• [EXERCISE]: Within the listing below, show every line that contains the word "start".

• [INFORMATION PROVIDED]:
□ □ □ □ □ □ □

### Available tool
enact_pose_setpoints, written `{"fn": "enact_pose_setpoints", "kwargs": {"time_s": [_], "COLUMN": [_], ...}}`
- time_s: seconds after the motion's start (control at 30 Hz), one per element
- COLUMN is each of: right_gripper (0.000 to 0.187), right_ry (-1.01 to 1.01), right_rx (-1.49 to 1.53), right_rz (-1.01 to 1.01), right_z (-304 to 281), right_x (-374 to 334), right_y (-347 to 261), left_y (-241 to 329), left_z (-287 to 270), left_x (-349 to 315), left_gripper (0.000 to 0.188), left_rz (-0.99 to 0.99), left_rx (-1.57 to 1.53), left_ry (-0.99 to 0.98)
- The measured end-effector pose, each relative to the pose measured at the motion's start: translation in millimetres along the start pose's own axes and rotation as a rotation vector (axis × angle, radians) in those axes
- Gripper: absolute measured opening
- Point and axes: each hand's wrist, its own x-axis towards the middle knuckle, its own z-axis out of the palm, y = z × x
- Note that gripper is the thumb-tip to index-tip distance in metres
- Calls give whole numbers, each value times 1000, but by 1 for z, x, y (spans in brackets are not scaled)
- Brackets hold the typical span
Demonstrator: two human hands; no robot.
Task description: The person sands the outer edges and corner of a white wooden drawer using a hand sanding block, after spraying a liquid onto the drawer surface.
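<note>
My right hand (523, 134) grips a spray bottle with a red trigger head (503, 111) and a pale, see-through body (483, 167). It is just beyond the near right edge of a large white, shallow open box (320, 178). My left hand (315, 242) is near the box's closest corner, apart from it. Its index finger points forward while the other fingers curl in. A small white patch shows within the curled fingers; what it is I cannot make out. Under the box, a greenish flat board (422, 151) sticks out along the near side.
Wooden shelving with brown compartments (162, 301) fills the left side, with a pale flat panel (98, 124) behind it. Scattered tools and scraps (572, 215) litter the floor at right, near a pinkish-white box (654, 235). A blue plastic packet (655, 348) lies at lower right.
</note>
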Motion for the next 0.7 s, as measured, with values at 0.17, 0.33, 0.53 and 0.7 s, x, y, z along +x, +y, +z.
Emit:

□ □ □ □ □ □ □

• [REPLY]:
- time_s: seconds after the motion's start (control at 30 Hz), one per element
- The measured end-effector pose, each relative to the pose measured at the motion's start: translation in millimetres along the start pose's own axes and rotation as a rotation vector (axis × angle, radians) in those axes

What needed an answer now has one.